Aimee Vivian on living life to its fullest, with coeliac disease
How has the diagnosis of coeliac changed your lifestyle?My lifestyle had to change quite a lot. I have found, however, that there’s always a way around things, and it is just ‘life’ now. Going out to dinner with friends is tricky and can’t really be spur of the moment - I need to have a plan. Do we know where we’re going? What gluten-free options do they have? Should I just eat before? I can’t rely on street food or grabbing something on the go, so I’ve had to learn to be prepared. I can’t get embarrassed about being that person that always has to ask, “is there a gluten-free option?” or, “what are the risks of cross-contamination?”. These questions might seem tedious, but it’s always better to ask than risk having a reaction to gluten – especially in a public place. My diagnosis has also changed the way I have to think about bigger things, like holidays, weddings or parties, because you have to check if they can cater to your needs. On the plus side, I can honestly say that I feel a lot healthier in general, I have more energy and am a lot happier because I’m not in constant pain any more without knowing why.
Did you have an inkling before the diagnosis that something may be medically off-balance?Yes. Put simply, it took around 10 years for me to be correctly diagnosed as coeliac. I spent so many years feeling constantly unwell and nobody seemed to know why. I was in and out of hospital having different scans, a laparoscopy, endoscopy, biopsies and blood tests, as well as having to cut out whole food groups one at a time. A big problem with coeliac disease is that the symptoms are very similar to a lot of other health issues such as IBS (irritable bowel syndrome) or problems with the reproductive organs.
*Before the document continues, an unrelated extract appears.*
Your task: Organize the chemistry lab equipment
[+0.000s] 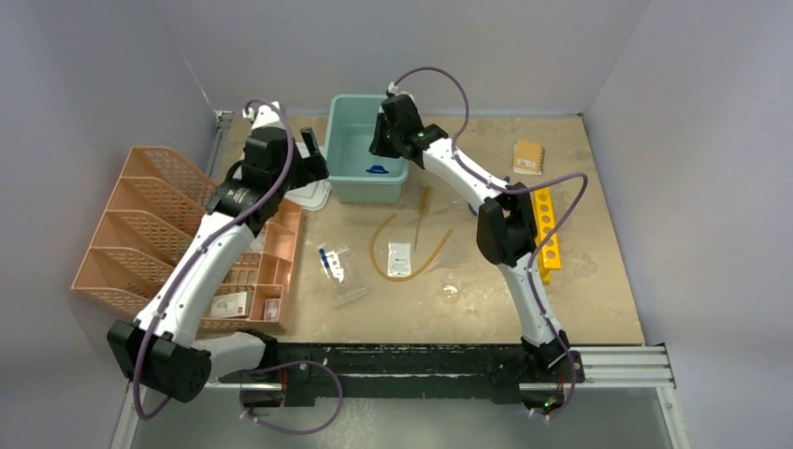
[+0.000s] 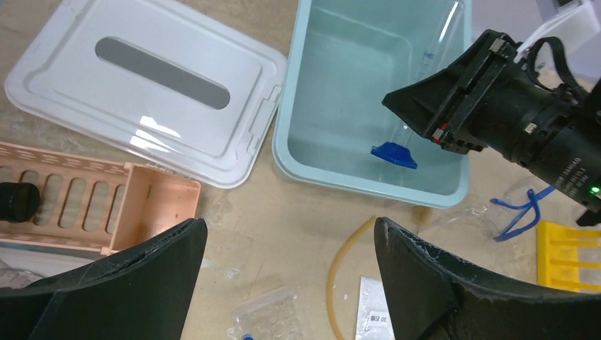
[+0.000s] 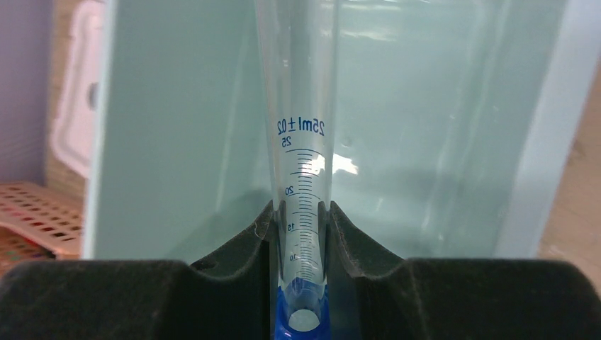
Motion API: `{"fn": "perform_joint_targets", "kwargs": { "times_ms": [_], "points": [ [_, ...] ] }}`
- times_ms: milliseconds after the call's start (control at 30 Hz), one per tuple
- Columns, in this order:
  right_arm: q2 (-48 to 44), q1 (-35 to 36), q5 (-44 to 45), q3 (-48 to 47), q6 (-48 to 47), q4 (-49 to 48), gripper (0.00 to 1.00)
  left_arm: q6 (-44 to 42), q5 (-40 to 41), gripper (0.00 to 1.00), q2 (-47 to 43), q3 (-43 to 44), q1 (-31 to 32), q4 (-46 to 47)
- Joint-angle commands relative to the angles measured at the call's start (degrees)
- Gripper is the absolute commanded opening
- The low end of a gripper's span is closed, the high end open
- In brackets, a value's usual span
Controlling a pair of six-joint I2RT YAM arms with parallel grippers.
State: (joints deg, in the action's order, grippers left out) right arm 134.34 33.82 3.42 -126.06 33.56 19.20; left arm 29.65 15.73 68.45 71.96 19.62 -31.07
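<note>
We start with the teal bin [image 1: 367, 159] at the far side of the bench [image 1: 486, 309]: it holds one thing only, the blue-based clear cylinder [image 2: 394, 154], which leans with its blue foot low in the bin and its tube slanting up toward the far wall. Just left of the bin a white lid [image 2: 149, 85] lies flat. The peach organizer tray [image 1: 281, 245] has a white-and-red packet [image 1: 229, 304] and a few small bits in its near compartments (too small for us to name).

Whether the cylinder's foot touches the bin floor we cannot tell. The blue-framed safety glasses [image 2: 521, 212] show only as a loop of frame beside the yellow rack [image 1: 545, 234]; from above the right arm covers them. A glass dish is only a faint glint near the bench's middle.

The right tool [image 3: 301, 212] is clamped on the cylinder's graduated tube just above the foot, inside the bin. The left tool [image 2: 290, 283] stands wide apart and grips nothing — it hangs over bare bench between the tray and the bin. Near it lie the amber rubber tubing [image 1: 379, 253], the white packet [image 1: 399, 259] inside the tubing's curve, and the bagged blue-capped tubes [image 1: 329, 262] — all well apart from the right tool.
</note>
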Motion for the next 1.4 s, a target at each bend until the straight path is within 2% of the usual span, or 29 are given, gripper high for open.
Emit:
{"fn": "perform_joint_targets", "kwargs": {
  "times_ms": [0, 167, 333, 500, 667, 800, 1033, 1167, 1367],
  "points": [
    [-2.0, 0.3, 8.6, -4.1, -2.6, 4.9, 0.11, 2.7, -0.1, 0.87, 3.8, 0.4, 0.0, -0.4],
    [-4.1, 1.7, 15.2, -0.2, -4.2, 4.8, 0.12, 2.7, -2.1, 0.87, 8.1, 1.1, 0.0, 0.2],
    [-3.2, 1.9, 21.8, -1.4, -4.5, 9.1, 0.13, 2.4, -3.2, 0.87, 12.0, 1.9, 0.0, 1.2],
    [-5.4, 2.1, 27.7, 1.5, -4.0, 10.7, 0.13, 2.3, -3.5, 0.87, 15.7, 2.9, 0.0, 2.1],
    [-9.1, 2.0, 30.9, 6.2, 2.2, 13.9, 0.13, 2.3, -4.3, 0.85, 17.5, 3.6, 0.0, 2.2],
    [-11.6, 2.0, 26.8, 10.6, -3.0, 3.6, 0.14, 2.1, -3.9, 0.85, 17.1, 3.7, 0.0, 2.1],
    [-4.5, 2.1, 12.9, 1.7, -8.1, 1.6, 0.15, 1.0, -1.6, 0.85, 15.7, 4.5, 0.0, 0.0],
    [-2.6, 2.5, 8.2, 1.2, -9.5, -2.7, 0.18, 1.3, 0.9, 0.84, 14.3, 4.3, 0.0, -1.1],
    [3.5, 3.0, 3.0, -4.7, -10.3, -3.4, 0.21, 2.8, 3.8, 0.84, 12.6, 3.8, 0.0, -2.6]
  ]
}}
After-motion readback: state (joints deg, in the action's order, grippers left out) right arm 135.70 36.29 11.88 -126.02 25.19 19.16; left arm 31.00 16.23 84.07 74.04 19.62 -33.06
Coeliac is quite often the cause of IBS or will run alongside it, making it more difficult to detect.
How have you managed to find gluten-free foods in the wake of COVID-19?I have a long-standing weekly fruit and veg order with a local, independent greengrocer who has been able to continue safely delivering to my doorstep, so I haven’t lost out on fresh produce luckily. He brings eggs too which have been a key ingredient for a lot of my meals lately! Fortunately, I am used to being prepared and always plan my meals in advance. For everything other than fruit and veg, we would typically go to the supermarket, but there have been huge shortages of specifically gluten-free products like pasta, which I have come to rely on heavily. When the pandemic hit and everyone started panic buying, people started taking the gluten-free options in place of regular bread and pasta etc. We do have a few local heroes however in the form of Italian restaurants who are selling gluten-free bread, flour, pasta and even beer, for those of us who really fancy it!
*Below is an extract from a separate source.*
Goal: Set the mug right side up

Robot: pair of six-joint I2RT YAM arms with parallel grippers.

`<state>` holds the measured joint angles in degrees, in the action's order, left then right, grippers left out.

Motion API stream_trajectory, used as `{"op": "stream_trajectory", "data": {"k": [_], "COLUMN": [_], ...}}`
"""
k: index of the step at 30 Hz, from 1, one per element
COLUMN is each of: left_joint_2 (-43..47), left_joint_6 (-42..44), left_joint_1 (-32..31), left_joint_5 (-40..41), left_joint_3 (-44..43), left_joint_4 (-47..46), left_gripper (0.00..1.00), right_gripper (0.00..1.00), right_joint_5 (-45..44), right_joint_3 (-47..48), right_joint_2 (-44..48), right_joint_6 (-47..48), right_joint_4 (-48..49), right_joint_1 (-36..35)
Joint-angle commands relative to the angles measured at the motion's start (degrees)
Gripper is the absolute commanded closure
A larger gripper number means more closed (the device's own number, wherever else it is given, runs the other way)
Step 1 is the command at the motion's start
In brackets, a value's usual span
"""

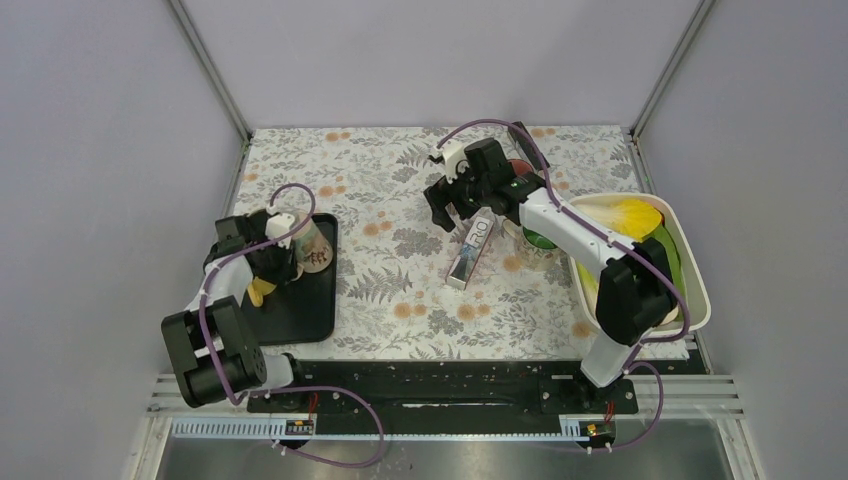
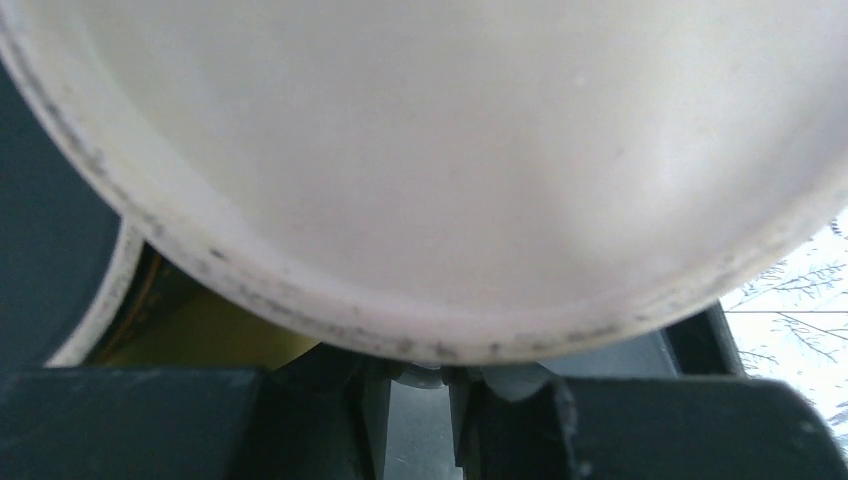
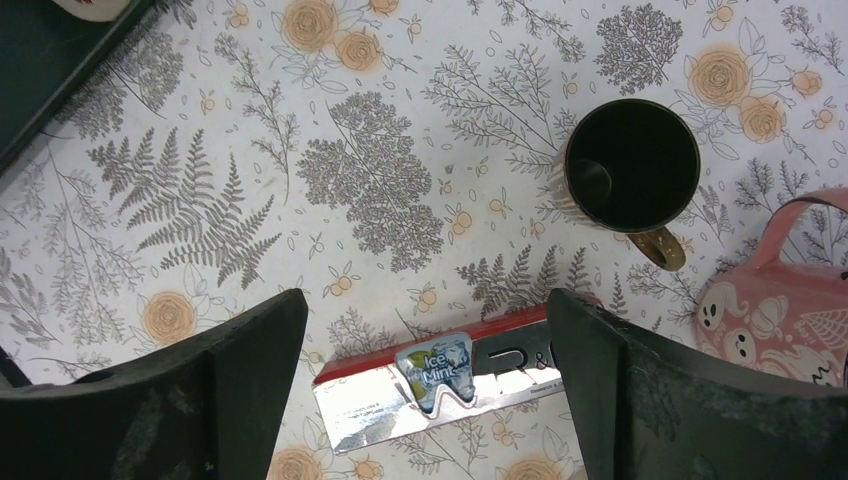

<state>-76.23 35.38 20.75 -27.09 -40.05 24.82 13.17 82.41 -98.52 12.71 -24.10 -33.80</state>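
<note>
On the black tray (image 1: pixel 300 310) at the left, a pale patterned mug (image 1: pixel 313 245) lies tilted on its side, its base turned to the right. My left gripper (image 1: pixel 288 258) is at its mouth. In the left wrist view the mug's white inside (image 2: pixel 450 140) fills the frame, and my left gripper (image 2: pixel 430 385) is shut on the lower rim, fingers one each side of the wall. My right gripper (image 1: pixel 455 205) hangs open over the middle of the table, nothing between its fingers (image 3: pixel 240 370).
A toothpaste box (image 3: pixel 440 375) lies under the right gripper. An upright black mug (image 3: pixel 632 165) and a pink patterned thing (image 3: pixel 790 310) stand beyond it. A white basin (image 1: pixel 690 270) with yellow and green items sits at the right. Something yellow (image 1: pixel 262 290) lies on the tray.
</note>
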Motion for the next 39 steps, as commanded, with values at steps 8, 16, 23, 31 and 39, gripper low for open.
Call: {"op": "stream_trajectory", "data": {"k": [8, 16, 23, 31, 39], "left_joint_2": [9.7, 14.4, 20.2, 20.9, 20.0], "left_joint_6": [-12.9, -17.5, -24.3, -28.3, -30.4], "left_joint_1": [-0.8, -3.5, -7.7, -14.7, -20.3], "left_joint_5": [-9.6, -12.1, -18.9, -22.0, -25.3], "left_joint_3": [-4.5, -6.9, -15.4, -19.8, -20.5], "left_joint_4": [1.9, 2.3, 5.6, 7.2, 5.7], "left_gripper": [1.0, 1.0, 1.0, 1.0, 1.0], "right_gripper": [0.01, 0.02, 0.01, 0.02, 0.19], "right_joint_5": [14.6, 16.4, 12.9, 15.4, 21.7], "right_joint_3": [-10.1, -21.2, -20.4, -15.1, -10.5], "right_joint_2": [6.8, 3.4, -1.6, -3.7, -7.3], "right_joint_6": [-26.4, -52.7, -62.3, -67.9, -77.7], "right_joint_4": [24.1, 55.8, 66.3, 76.8, 89.8], "right_joint_1": [-1.9, -4.9, -8.8, -10.2, -10.9]}}
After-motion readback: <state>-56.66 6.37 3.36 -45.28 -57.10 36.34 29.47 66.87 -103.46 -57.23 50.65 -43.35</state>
Are there any alternatives you have found when you couldn't access your regular gluten-free foods?If you can’t find any gluten-free options in your local shops or smaller restaurants, it might be time to get inventive. I’m really enjoying experimenting in the kitchen at the moment. Get yourself a spiralizer, make some courgetti if you can for a delicious, healthy and perfectly gluten-free variant for spaghetti! You can even make your own pasta – it’s actually pretty simple and what better time than now to try it out. Or try swapping the pasta out of the meal completely for rice or potato, there are some delicious recipes online to follow. I can still eat loads of the things I love, just by swapping out a few ingredients. For example, I have tacos and fajitas but with a big piece of gem lettuce instead of tortillas. For my favourite lemon cupcakes, I use almond milk - it makes them taste delicious and gives a great alternative flavour.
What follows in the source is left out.